Three API metrics that saved us more times than I can count

As backend PM, you should own the product and give any solution the frontend or the client needs for the different use cases; in short terms, you own the APIs and their behavior. When I started as PM, I was obsessed with metrics. I thought that I should have numbers for everything, every feature, every use case.

I challenged the team a lot to build and have different visualizations until it got messy and difficult to follow.

At that moment, I was thinking of a better way to do it.

How can I see that something is not working as expected? So I had a conversation with our architect at that moment, and he told me that in API, a lot of things can go wrong, and it will be difficult to see, but 3 metrics can tell you the symptoms, and you will be able to act and troubleshoot the problem.

For each API, you should track: Request per second, latency, and error ratio. Three metrics. That’s it. Let’s dive into each of them and why they are important

Requests per second (RPS)

Imagine your API normally handles around 200 RPS on a Tuesday afternoon. That afternoon, a campaign goes viral on TikTok, and you suddenly see a spike in users. The servers aren’t autoscaling fast enough, requests start queuing, and the downstream booking service gets hammered with calls it wasn’t provisioned for. Chaos!.

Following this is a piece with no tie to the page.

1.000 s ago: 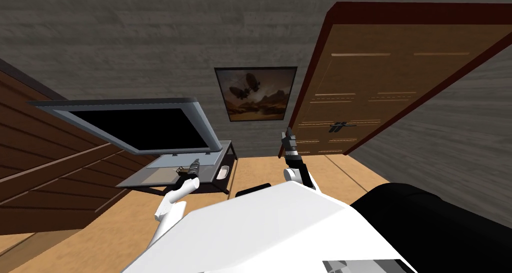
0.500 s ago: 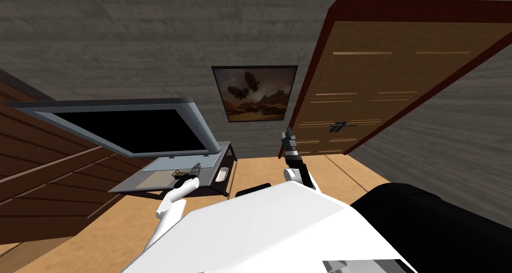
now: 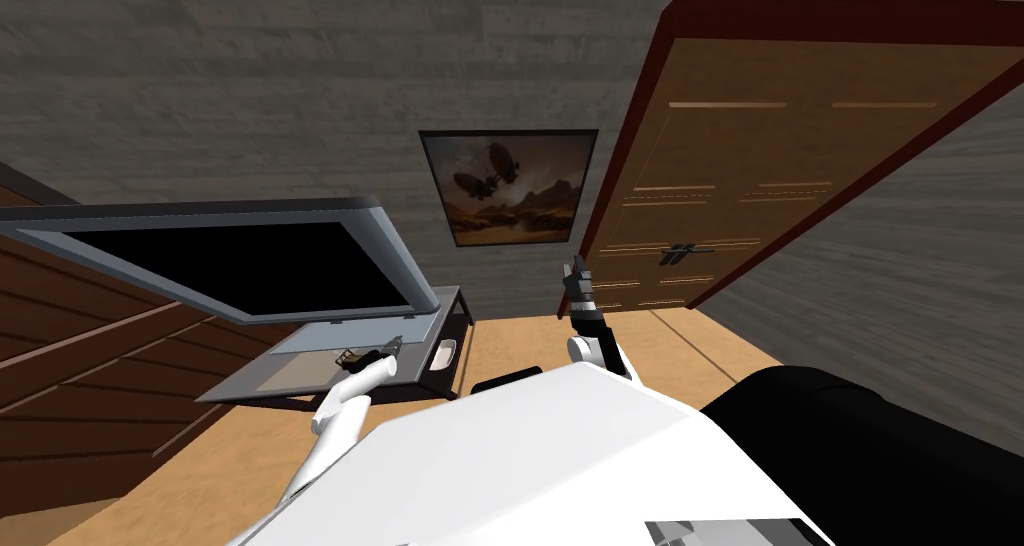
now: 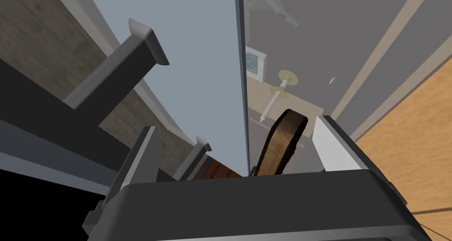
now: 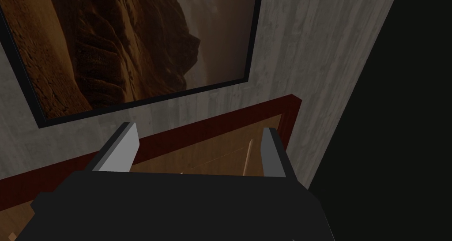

This happened to us a few years ago. The good thing was that we had an alert set around a 30% increase in traffic, which gave us time to do two things: validate that the traffic was legit — real customers entering the funnel — and autoscale our infrastructure to support the new load.

That alert let us capitalize on the moment and offer a decent experience. Without it, we would have been firefighting instead of watching the bookings come in.

Latency

This one happened to us at checkout. Our get booking flow API had a p50 latency of 120ms and a p99 of 340ms — stable for weeks. One Thursday, it started creeping: p50 held at 130ms, but p99 jumped to 1,800ms. RPS looked normal, error rate was zero. Something was slow but not broken.

The team dug in and found a database index that had stopped being used after a schema migration. No errors were thrown. Users on slower connections were just waiting nearly two seconds for a page that used to load in under half a second. Latency caught it; RPS and error rate told us nothing.

Without latency as a tracked metric, that problem could have lived there for months.

Error ratio

This is the most visible metric — it turns red when something is broken, and sometimes it’s not even your fault.

Everything looks normal, then you start seeing the error rate on your API creeping up. The alert triggers at 5%, and it’s still climbing. You ask the team, and nobody has released anything related to that API. You dig deeper and find that another team made a change that broke the contract — your API is suddenly unable to respond correctly.

This happens constantly in large teams. Services evolve at different speeds, teams maintain separate versions, and when someone deprecates an endpoint or makes what looks like a minor change, a client that hasn’t been updated in months breaks on a random Tuesday with no warning.

That alert is what turns a silent incident into something you can actually act on before your customers feel it.

These problems are difficult to prevent — they can happen on any random day. But having these three metrics on a dashboard with proper alerts configured will surface the symptoms early and give you and your team the time to act.

You can always add more specific metrics for particular use cases, and sometimes you should. But RPS, latency, and error ratio have saved us more times than I can count. Start there. Everything else is optional.